Like I thought. after a reboot, I am back to

alsactl store
/usr/sbin/alsactl-0.9: save_state:963: No soundcards found...

and hey I got it working again. I had to edit the conf file (via the symbol-link :-)

nano /etc/modutils/alsa

and enter

snd-via8233

instead of snd-via82xx DUH! alsa restart and it worked, alsamixer starts. (the console brings a few messages about sharing IRQ10... and it still works after a reboot, phew, and I thought it was as easy as entering

apt-get install alsa

noises in xmms

I use custom kernel (2.4.23) with ALSA (0.9.8), my distribution is debian woody (3.0). I experienced strange noises while playing sound files with xmms (1.2.7). Other sound file players (mpg123) were ok. Solution seems to be load ALSA drivers with dxs_support set to 1 or 4 (both worked for me). Commands to do that can be:

# load module(s)
modprobe snd-via82xx dxs_support=1
# if nescessary, unmute PCM and Master
amixer set PCM unmute "68%"
amixer set Master unmute "68%"

To automate it in boot process, do:

# edit the file /etc/modutils/alsa
# run update-modules command
file /etc/modutils/alsa
#(actually link on debian woody) may look like this:

and add these lines

# ALSA part

alias char-major-116 snd
# for ALSA < 0.9.0beta11
alias snd-card-0 snd-card-via8233
# for ALSA >= 0.9.0beta11
alias snd-card-0 snd-via82xx 
options snd-via82xx dxs_support=1

# OSS/Free part

alias char-major-14 soundcore
alias sound-slot-0 snd-card-0

# card #1

alias sound-service-0-0 snd-mixer-oss
alias sound-service-0-1 snd-seq-oss
alias sound-service-0-3 snd-pcm-oss
alias sound-service-0-8 snd-seq-oss
alias sound-service-0-12 snd-pcm-oss

VX8255, Shuttle mobo, Debian woody/2.4.24 kernel, alsa 1.03

I found the above, as well as the rest of the ALSA documentation, helpful, but what clinched it was a document from VIA's own linux audio page, http://www.viaarena.com/?PageID=294#md

The problem I had seemed to be that the via-rhine module would yank along kernel sound, and I couldn't remove the modules (with rmmod/modprobe) without removing the via-rhine module, which would have removed my ethernet support. I had to manually remove the modules, and then edit my /etc/modules to put the alsa modules for my integrated card above the load for via-rhine. On reboot, everything worked like a charm. There were some errors in the logfile, as it still tried to load the competing modules, but those were a small price to pay for having things work.

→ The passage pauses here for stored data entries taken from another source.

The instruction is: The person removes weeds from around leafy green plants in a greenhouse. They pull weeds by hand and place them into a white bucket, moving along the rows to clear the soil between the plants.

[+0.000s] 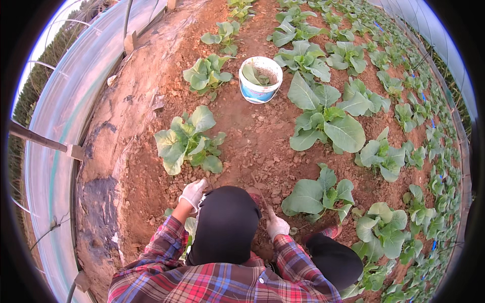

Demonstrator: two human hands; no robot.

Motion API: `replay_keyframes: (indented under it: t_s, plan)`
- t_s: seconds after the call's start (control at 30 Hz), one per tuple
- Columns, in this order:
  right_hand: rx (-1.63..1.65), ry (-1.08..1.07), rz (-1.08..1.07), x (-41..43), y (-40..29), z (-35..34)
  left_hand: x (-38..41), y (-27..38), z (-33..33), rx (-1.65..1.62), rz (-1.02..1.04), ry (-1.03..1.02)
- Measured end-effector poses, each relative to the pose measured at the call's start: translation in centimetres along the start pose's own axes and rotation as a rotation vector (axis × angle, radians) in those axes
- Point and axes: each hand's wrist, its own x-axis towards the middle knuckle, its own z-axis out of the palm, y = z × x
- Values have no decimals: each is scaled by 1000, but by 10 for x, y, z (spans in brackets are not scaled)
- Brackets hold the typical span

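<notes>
My left hand (193, 194), in a white glove, is beside my bent left knee, just below a leafy brassica plant (189, 142). Its fingers are curled together; whether anything is inside them is hidden. Between my knees, low over the soil, my right hand (277, 226), also gloved, grips a thin brown stick-like tool (260, 193) that points up and forward. The tool's exact kind is unclear. To the right of that hand grows another brassica plant (322, 195), apart from my fingers.
Ahead stands a white and blue plastic bucket (261, 92) with a few leaves (253, 74) inside. A large brassica (327, 121) spreads at its lower right. Plant rows fill the right side. On the left run the clear plastic greenhouse wall (57, 151) and a post on a block (75, 151).
</notes>
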Motion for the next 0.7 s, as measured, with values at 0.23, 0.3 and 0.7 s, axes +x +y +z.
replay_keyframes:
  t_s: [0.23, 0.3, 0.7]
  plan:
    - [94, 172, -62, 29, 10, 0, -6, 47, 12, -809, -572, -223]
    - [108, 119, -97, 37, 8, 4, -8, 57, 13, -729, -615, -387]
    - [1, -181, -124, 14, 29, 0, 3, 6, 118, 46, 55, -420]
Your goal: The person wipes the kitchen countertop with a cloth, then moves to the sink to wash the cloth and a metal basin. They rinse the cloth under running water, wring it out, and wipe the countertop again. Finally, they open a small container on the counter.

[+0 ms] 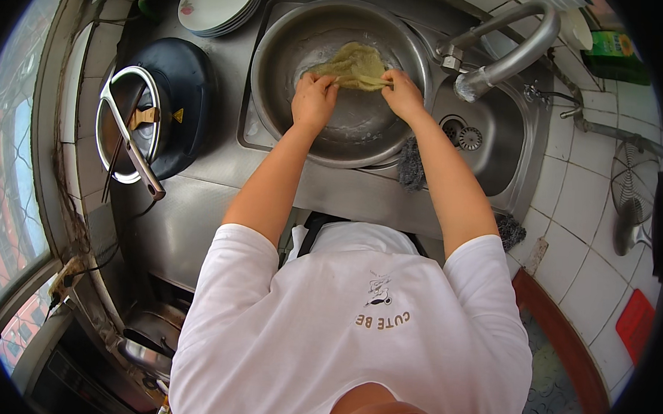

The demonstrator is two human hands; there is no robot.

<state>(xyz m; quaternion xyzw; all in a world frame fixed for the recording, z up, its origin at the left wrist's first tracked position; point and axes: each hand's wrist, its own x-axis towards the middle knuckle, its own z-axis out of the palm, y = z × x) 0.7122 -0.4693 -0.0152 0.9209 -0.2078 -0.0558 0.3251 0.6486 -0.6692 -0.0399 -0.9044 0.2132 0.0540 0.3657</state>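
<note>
A yellow-green cloth [357, 61] is stretched between my two hands over a large round stainless steel basin [363, 144]. My left hand [313, 100] pinches the cloth's left end between thumb and fingers. At the opposite end, my right hand [402, 95] grips a bunched edge. Below the cloth the basin's bottom looks wet, with some whitish suds. The basin rests over the left bowl of the steel sink.
Right of the basin are a small sink bowl [497, 159] and a curved faucet [511, 59]. A grey scrubber [411, 165] lies by the basin's rim. Stacked plates [215, 4] stand back left, near a steel pot [104, 150] with chopsticks and a black round appliance [194, 87].
</note>
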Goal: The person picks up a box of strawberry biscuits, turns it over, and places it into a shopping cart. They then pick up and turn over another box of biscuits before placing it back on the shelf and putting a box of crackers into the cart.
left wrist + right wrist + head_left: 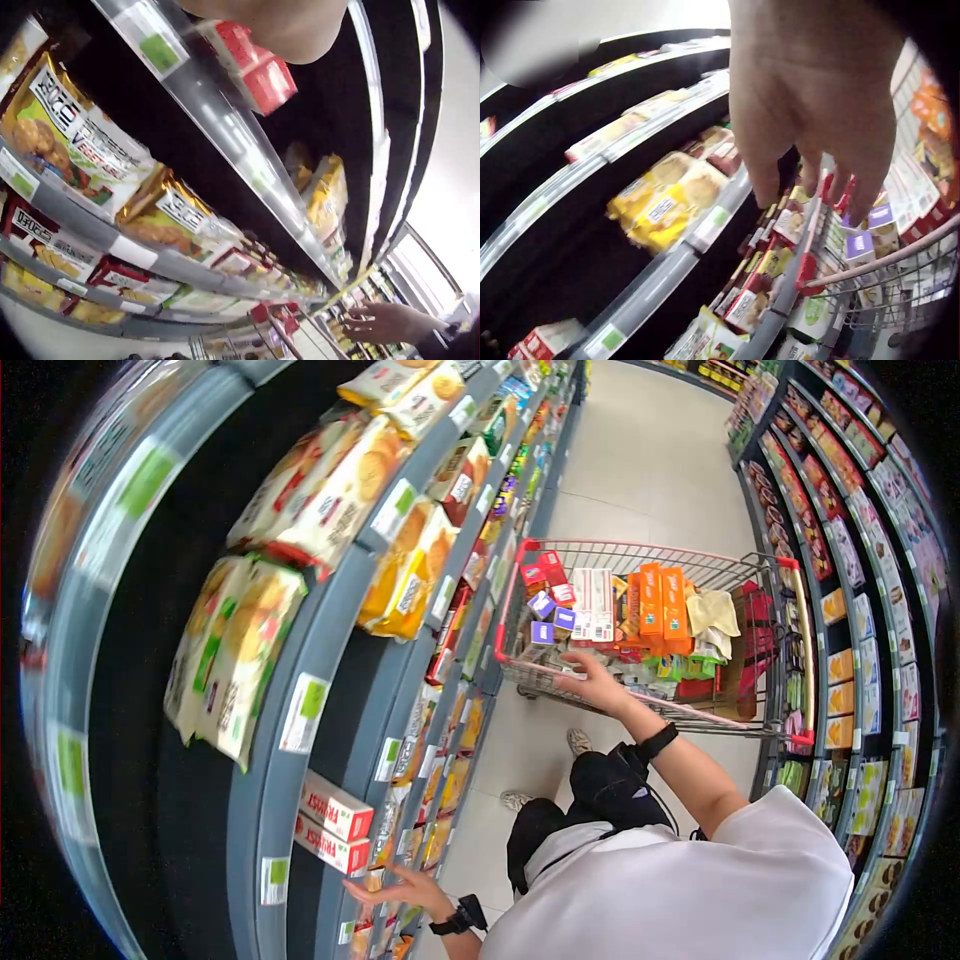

Key points, summarized from Alsa and elsewhere to avoid others having to search everywhere - Remove your alsa directory from /usr/src/modules, and download a fresh tar, if you're having problems. Make sure to do a make mrproper of your kernel source, but save off your .config first, and copy it back before compiling. If you've appended a version number to your kernel, make sure to check the makefile generated by Alsa's configure - mine only got the first append, not the second one. Make sure that you're compiling while running the kernel that you intend to use - so, first compile and install the kernel without ALSA, then add ALSA. Finally, make sure that no other, non-ALSA sound drivers are currently running or installed.